The figure-eight knot is not tricolorable. In the diagram shown, it has four strands with each pair of strands meeting at some crossing. If three of the strands had the same color, then all strands would be forced to be the same color. Otherwise each of these four strands must have a distinct color. Since tricolorability is a knot invariant, none of its other diagrams can be tricolored either.

==Isotopy invariant==
Tricolorability is an isotopy invariant, which is a property of a knot or link that remains constant regardless of any ambient isotopy. This can be proven for tame knots by examining Reidemeister moves. Since each Reidemeister move can be made without affecting tricolorability, tricolorability is an isotopy invariant of tame knots.

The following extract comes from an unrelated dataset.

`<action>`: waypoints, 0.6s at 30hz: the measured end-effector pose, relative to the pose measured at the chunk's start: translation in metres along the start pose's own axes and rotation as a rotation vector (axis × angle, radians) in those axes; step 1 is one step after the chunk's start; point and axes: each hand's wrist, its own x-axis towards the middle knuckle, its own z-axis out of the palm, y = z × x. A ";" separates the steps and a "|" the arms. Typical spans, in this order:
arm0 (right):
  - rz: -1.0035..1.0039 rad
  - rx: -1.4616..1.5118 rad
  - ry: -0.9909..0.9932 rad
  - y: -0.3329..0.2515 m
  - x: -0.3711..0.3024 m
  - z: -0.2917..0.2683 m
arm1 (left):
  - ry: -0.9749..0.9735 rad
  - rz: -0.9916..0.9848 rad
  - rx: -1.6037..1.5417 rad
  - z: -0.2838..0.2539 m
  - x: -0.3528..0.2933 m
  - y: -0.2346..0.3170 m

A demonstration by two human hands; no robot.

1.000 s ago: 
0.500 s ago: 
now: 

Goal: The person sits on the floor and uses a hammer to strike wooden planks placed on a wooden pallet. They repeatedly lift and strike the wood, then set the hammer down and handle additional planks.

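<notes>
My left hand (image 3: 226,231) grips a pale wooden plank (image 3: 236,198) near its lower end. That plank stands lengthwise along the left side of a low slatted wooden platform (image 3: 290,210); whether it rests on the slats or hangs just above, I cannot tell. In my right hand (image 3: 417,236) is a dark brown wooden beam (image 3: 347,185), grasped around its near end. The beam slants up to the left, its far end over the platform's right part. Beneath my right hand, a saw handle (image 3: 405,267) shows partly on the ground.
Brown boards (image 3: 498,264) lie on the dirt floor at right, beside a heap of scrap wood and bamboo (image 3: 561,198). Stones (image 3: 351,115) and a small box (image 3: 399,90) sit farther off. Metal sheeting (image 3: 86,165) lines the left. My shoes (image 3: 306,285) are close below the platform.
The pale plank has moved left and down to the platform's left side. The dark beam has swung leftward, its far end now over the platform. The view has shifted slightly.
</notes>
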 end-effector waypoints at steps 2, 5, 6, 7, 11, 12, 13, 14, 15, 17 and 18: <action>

| Reidemeister Move I is tricolorable. | Reidemeister Move II is tricolorable. | Reidemeister Move III is tricolorable. |

==Properties==

Because tricolorability is a binary classification (a link is either tricolorable or not*), it is a relatively weak invariant. The composition of a tricolorable knot with another knot is always tricolorable. A way to strengthen the invariant is to count the number of possible 3-colorings. In this case, the rule that at least two colors are used is relaxed and now every link has at least three 3-colorings (just color every arc the same color). In this case, a link is 3-colorable if it has more than three 3-colorings.

Any separable link with a tricolorable separable component is also tricolorable.

===In torus knots===

If the torus knot/link denoted by (m,n) is tricolorable, then so are (j*m,i*n) and
(i*n,j*m) for any natural numbers i and j.